Our next question is how overexpression of S100A11 gives benefits such as active proliferative and migrative abilities to colorectal cancer cells. Owing to the presence of many binding partners of S100A11 despite its small body, S100A11 is localized both intracellularly and extracellularly, and thereby, it has multiple cellular functions that orthogonally contribute to the same function such as proliferation and migration in some cases (Sakaguchi and Huh 2011). Take normal human fibroblasts, for instance; the distribution of S100A11 is mainly cytoplasm via binding with filamentous actin polymers in part in growing semiconfluent condition, and when the cells enter into confluent state, S100A11 dissociates from actin fibers and moves to and accumulates in the nuclei by the binding with nucleolin, resulting in growth suppression, which is involved in contact inhibition of normal cells (Sakaguchi et al. 2003). Interestingly, the nuclear movement mechanism is ill at molecular levels in cancer cells that fail to be contact inhibition. Cancer cells, instead, use S100A11 for their growth advantage through the secretion of S100A11 into the outside fluid, which stimulates receptors for advanced glycation end product (RAGE) on cancer cells in an autocrine manner (Sakaguchi et al. 2008). For the extracellularly releasing process, S100A11 is required to meet PEX14, a peroxisome membrane protein, leading to peroxisomal co-option, subsequent homodimerization, and secretion in cancer cells (Saho et al. 2016). Cancer cells are better at using S100A11 for other migration. Jaiswal et al. reported that S100A11 is required for plasma membrane repairment upon binding with annexin A2 on the inner membrane side, which is beneficial to maintain the invasive migration activity in breast cancer cells since the cell membrane has trauma in part through the movement process (Jaiswal et al. 2014).
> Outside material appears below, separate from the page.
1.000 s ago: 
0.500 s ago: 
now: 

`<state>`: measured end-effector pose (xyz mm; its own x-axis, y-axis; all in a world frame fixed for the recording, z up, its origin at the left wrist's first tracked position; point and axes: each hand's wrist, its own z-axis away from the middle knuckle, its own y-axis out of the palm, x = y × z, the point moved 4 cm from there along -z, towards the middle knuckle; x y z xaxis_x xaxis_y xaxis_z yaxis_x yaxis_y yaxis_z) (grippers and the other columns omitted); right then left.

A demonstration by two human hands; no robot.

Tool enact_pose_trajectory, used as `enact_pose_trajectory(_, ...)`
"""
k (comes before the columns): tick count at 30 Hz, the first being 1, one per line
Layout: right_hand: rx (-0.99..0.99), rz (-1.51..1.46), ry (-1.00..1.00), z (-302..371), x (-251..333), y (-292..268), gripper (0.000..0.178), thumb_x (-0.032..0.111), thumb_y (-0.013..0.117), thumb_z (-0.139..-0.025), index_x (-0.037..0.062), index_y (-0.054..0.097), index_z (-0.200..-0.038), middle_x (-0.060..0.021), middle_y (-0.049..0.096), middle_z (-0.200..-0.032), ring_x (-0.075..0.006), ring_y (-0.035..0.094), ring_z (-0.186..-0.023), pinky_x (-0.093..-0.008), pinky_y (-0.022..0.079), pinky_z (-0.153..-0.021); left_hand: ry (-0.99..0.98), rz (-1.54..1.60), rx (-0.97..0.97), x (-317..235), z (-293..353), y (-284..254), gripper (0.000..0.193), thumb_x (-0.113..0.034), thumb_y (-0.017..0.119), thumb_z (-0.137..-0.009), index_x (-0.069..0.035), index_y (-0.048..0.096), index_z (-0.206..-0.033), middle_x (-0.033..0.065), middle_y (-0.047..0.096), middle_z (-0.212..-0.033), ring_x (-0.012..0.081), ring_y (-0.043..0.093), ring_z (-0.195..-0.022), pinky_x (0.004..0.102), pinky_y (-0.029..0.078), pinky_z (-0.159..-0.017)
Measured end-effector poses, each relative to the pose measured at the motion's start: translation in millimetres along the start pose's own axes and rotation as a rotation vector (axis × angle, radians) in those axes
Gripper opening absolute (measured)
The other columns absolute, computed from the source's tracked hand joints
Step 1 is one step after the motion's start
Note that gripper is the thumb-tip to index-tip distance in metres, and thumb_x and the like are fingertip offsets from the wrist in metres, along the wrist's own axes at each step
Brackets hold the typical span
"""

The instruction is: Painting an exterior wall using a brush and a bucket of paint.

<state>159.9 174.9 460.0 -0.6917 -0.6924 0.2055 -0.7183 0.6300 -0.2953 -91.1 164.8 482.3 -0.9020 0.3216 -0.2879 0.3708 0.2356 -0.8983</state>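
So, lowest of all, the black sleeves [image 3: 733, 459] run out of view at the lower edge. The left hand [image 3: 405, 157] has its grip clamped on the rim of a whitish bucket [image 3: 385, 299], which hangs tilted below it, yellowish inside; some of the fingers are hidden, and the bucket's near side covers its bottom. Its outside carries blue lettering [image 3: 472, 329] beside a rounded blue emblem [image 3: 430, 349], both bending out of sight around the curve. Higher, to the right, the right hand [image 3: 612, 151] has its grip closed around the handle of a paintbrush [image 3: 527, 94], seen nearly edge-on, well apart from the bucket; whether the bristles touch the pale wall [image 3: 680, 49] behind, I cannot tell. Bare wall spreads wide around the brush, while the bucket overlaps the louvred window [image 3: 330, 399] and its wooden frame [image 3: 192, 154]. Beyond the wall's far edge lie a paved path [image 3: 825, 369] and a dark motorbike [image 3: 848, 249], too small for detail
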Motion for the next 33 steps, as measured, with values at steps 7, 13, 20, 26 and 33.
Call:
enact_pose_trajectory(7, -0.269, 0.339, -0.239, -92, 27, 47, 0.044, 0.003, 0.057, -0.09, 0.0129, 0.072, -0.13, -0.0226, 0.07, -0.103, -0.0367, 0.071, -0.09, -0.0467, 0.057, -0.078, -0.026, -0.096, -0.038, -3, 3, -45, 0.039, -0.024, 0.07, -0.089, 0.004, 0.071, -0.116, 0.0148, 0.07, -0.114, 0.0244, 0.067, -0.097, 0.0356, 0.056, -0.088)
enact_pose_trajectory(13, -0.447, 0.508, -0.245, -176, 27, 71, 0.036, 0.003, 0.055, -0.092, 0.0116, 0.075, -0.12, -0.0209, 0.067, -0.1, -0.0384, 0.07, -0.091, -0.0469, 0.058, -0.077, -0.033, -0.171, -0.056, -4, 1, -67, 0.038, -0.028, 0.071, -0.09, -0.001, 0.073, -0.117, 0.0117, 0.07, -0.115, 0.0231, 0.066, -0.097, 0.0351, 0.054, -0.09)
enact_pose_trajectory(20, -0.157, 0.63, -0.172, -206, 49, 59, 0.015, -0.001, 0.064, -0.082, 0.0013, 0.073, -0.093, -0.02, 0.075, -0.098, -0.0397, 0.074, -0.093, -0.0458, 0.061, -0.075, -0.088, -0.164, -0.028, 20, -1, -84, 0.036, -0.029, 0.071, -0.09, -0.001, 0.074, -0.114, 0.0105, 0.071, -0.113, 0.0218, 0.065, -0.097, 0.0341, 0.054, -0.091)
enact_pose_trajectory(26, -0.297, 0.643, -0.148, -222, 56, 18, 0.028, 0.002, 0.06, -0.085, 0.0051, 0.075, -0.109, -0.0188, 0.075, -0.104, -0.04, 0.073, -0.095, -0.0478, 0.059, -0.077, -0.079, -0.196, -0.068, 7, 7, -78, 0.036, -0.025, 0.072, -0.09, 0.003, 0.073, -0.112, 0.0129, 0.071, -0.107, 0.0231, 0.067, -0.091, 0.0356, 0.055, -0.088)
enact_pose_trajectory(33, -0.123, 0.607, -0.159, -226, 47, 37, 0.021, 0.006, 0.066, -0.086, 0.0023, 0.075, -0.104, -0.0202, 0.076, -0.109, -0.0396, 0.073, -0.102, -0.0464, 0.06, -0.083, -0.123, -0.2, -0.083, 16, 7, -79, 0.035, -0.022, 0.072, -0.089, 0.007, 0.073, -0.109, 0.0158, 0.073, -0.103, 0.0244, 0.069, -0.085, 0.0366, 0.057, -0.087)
Besides those as described above, we also found a vital role of S100A11 localized on the inner membrane with the complex of desmosome proteins, where S100A11 regulates the expression level of DSG1, a component protein of desmosome, by which S100A11 activates the TCF pathway via promoting nuclear translocation of γ-catenin from the desmosome, eventually leading to upregulation of colorectal cancer aggressiveness caused by proliferation and migration advantages. Hence, we considered that S100A11 coordinately and orthogonally functions to proliferation or migration through the pleiotropic routes with annexin A1 (Sakaguchi et al. 2007) and desmosome proteins on the inner plasma membrane and with RAGE on the outside plasma membrane. Therefore, how many parts of the newly identified S100A11-mediated TCF pathway are involved in colorectal cancer proliferation and migration compared to another path is required to dissect, whose theme also contains solving how S100A11 regulates the protein level of DSG1 so that those critical issues are our future task.